* _ASSIGNMENT_: From the entries below, retype only the lines from the one with "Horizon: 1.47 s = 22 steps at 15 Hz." through the one with "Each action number", exactly as written.
====== DATA ======
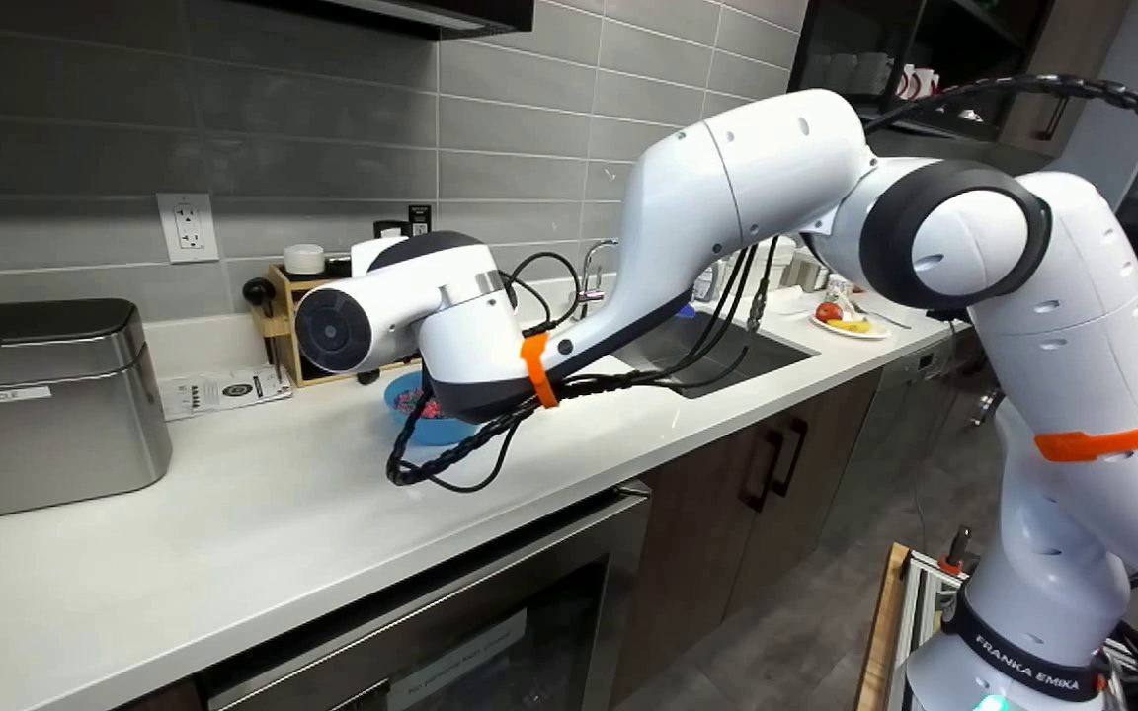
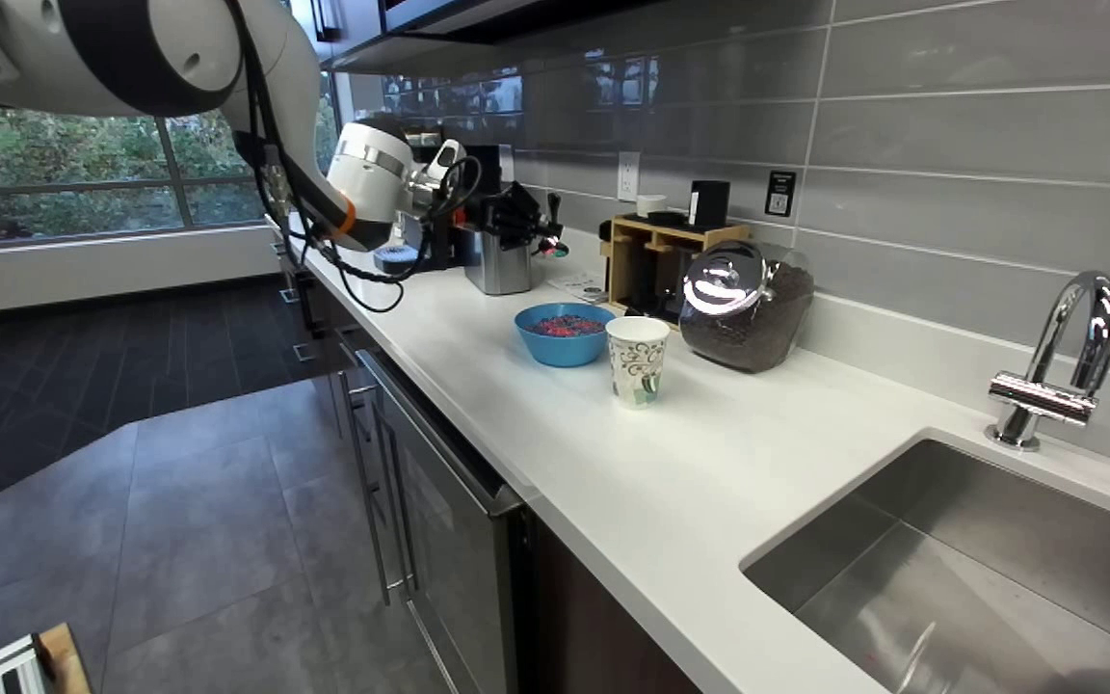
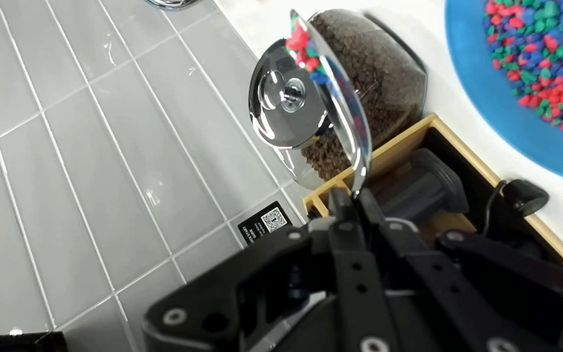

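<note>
Arm stands on its base at 4 o'clock in an exterior view, bent high, then sloping down toward 8, wrist above the counter. Gripper clenched on a spoon; spoon points between 11 and 12 in the wrist view, near edge-on, colored bits in it. Blue bowl of similar bits at 2 o'clock from gripper; jar at 12, beyond spoon.
</note>
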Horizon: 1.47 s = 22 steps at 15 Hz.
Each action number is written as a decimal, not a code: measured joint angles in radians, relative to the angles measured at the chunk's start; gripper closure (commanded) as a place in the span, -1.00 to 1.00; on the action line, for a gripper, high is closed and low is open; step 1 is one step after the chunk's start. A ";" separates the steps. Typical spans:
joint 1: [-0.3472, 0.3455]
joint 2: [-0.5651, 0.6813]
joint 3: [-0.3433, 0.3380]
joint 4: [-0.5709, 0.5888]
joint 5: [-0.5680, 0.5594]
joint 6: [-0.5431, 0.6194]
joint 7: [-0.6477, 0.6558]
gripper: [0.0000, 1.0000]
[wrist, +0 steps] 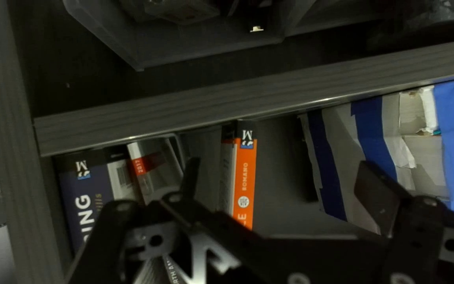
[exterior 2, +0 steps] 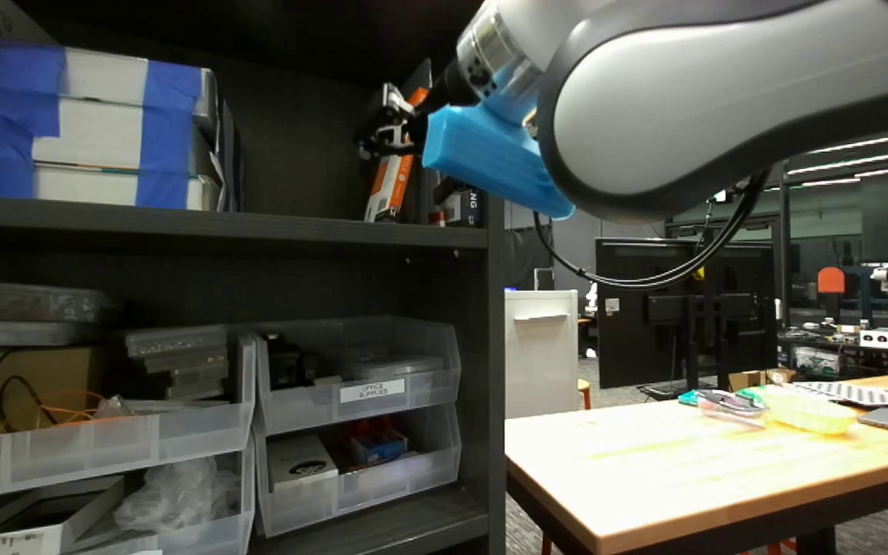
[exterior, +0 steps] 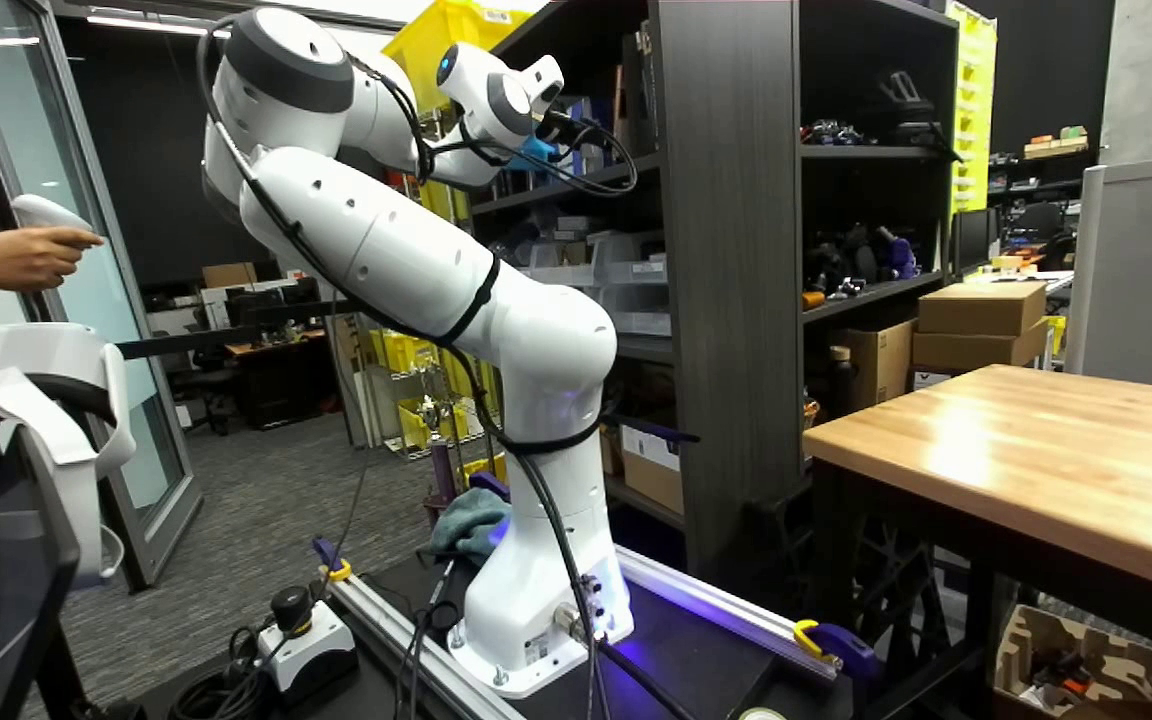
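Gripper (wrist: 280, 177) was spread wide, holding nothing. Orange book (wrist: 245, 177) stood tilted near shelf edge (wrist: 250, 98), seen between the fingers (wrist: 380, 193) in wrist view, with room between it and blue-taped stack (wrist: 373, 138).

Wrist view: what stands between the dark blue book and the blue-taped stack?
A red-banded book and an orange-spined book show there in the wrist view.
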<state>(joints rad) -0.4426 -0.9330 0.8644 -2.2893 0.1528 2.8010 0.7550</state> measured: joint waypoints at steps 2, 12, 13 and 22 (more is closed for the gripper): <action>-0.001 0.000 0.000 0.000 -0.001 0.001 0.000 -1.00; -0.032 0.004 0.007 0.018 -0.003 0.011 0.000 -1.00; -0.034 0.006 0.010 0.021 -0.003 0.011 0.001 -1.00; -0.060 0.021 0.045 0.047 -0.003 0.014 0.007 -1.00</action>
<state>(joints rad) -0.5028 -0.9116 0.9098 -2.2426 0.1499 2.8146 0.7619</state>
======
* _ANSWER SPACE_:
Horizon: 1.47 s = 22 steps at 15 Hz.
Each action number is written as a decimal, not a code: measured joint angles in radians, relative to the angles measured at the chunk's start; gripper closure (commanded) as a place in the span, -1.00 to 1.00; on the action line, for a gripper, high is closed and low is open; step 1 is one step after the chunk's start. A ";" separates the steps. Typical spans:

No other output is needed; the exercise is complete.